Remember after the fire, after all the rain, I will be the flame...
Thing is, I tried to recall another line from that song. There's the line, right before the chorus, that goes You were the first, you'll be the last.
I first thought it was You were the first to be the last.
Which, if you think about, is nonsensical...but sounds epic.
It's misheard, but I kind of like it. It makes no sense, but seems like it should make enormous sense.
I'll do that sometimes, come up with something that doesn't make sense but seems to have dramatic weight to it. I once was inspired by Terry Pratchett's Discworld novels to concoct the phrase Death rides a horse. (Remember that, happyspector?) Hmm. Death rides a horse. Sounds like the title of a Spaghetti Western, doesn't it? Sounds portentious. It sounds less portentious and epic if you've read the novels and know that the horse Death rides is named Binky. (Yes, in Terry Pratchett's work, Death is a character. And Death has a sense of humor.) Stephen King once said that any noun plus any verb always, always, equals a sentence: "Rocks explode. Jane transmits. Mountains float. These are all perfectly good sentences. Many of them don't make much logical sense, but even the stranger ones (Plums deify!) have a kind of poetic weight that's nice." I'll do that sometimes, too. My favorite such sentence? "Teeth melt." Heh.
Certain words, phrases, and musical effects can be used to make a song feel epic. That's partly why I don't like that My Chemical Romance song about the marching band ("Welcome to the Black Parade"). It seems very calculated, like it's trying too hard to be epic, with that solo piano opener, the musical build, the "Oh I'm so feeling this emotion" delivery of the lyrics...but the lyrics (I think) get too wannabe-epic too quickly. I mean, the first line is
When I was a young boy,
My father took me into the city
To see a marching band
And the very next line is
He said, "Son when you grow up,
would you be the savior of the broken,
the beaten and the damned?"
O.o
WHOA. Got heavy a little quickly there, dude. (I mean, my dad would've been likely to make some deadpan joke in the same context. That's what I'm used to.) It seems such a dramatic leap...and I don't make that leap along with the song. I kind of tune it out at that point, in fact. (I'm likely to turn off a radio, if something comes on that I think will annoy me.)
Emerson actually mentioned My Chemical Romance recently, noting the heavy Pink Floyd vibe they're giving off, especially with their album art and the posters for their tour. And Pink Floyd, of course, did plenty of Epic, but at its best their epic stuff felt very personal, and not calculated. I actually think Pink Floyd The Wall is a little overrated: remember, it's an epic about a rock star having a bad day.
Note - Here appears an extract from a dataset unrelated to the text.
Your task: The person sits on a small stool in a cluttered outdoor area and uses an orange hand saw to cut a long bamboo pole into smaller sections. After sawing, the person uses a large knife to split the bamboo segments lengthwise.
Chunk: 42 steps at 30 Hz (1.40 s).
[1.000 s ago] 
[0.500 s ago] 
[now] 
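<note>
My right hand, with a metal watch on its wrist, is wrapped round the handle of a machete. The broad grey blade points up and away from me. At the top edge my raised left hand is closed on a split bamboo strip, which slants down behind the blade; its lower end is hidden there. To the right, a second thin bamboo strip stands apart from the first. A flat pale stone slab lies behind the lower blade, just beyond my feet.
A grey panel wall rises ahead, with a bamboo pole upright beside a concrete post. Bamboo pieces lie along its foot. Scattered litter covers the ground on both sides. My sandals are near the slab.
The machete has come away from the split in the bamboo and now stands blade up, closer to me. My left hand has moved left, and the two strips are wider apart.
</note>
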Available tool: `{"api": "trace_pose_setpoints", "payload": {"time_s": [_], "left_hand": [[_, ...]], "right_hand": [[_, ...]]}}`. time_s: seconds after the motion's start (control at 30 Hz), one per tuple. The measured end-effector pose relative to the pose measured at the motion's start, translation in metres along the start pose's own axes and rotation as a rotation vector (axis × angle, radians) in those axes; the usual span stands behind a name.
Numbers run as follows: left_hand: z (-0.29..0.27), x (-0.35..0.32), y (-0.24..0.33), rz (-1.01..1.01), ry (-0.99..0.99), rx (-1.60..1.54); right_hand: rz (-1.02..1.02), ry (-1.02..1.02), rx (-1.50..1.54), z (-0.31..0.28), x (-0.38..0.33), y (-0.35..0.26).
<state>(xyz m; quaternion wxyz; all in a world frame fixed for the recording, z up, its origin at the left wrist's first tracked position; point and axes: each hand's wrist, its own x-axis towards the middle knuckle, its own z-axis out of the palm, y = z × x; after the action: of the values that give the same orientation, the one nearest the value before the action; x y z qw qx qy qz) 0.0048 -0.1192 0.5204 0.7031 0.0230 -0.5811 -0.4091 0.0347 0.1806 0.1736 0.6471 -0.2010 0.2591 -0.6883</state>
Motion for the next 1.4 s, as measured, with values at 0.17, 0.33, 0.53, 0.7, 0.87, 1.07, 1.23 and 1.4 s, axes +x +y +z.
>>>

But the second-to-last track on that 2-disc, 4-side (on LP) monster is "The Trial," where everything comes to a head and things seem to be exploding and The Wall falls, and it feels felt. Like the guys in the band mean it. And it has orchestrater-conducter Michael Kamen leading the orchestra into that glorious Kamen chaos I love so much, and it all coalesces (I like that word, "coalesce") into a song I love. Maybe if My Chemical Romance could have had that Kamen kick, I'd've liked the song more. (I miss Kamen.)
And there are better examples of the personal-as-epic (or maybe it's epic-as-personal) in Pink Floyd's work. Currently my two favorite Pink Floyd albums are The Final Cut and Wish You Were Here (whereas I've never responded as well to Dark Side of the Moon; maybe I know the singles from that album too well as singles, not as part of the album experience). The Final Cut, if I remember correctly, evolved from a handful of songs not used for The Wall into a kind of compare-and-contrast of the World War II-era England that the bandmembers' parents lived in with the 1980s Thatcher/Cold War-era England that the bandmembers knew. And The Final Cut is by turns angry, perverse, heart-breaking, sardonic to the point of being mordant, and ending (literally) with a bang (nuclear war!) but with perhaps the quietest song on the album. It's an unexpected way to close, but it's so perfect.
And Wish You Were Here is even more immediate; it was their smart-assed but still sincere ode to former bandmate Syd Barrett, whose mounting health problems and related troubles had led him to leave the band. The album is very direct and, more importantly, raw: and 26 years after its 1975 release, "Wish You Were Here" became a strangely perfect song to play in the immediate aftermath of the 9/11 attacks, something that left so many of us raw.
You know, I really didn't think I'd start with Cheap Trick and come to 9/11. This is what happens when I ramble.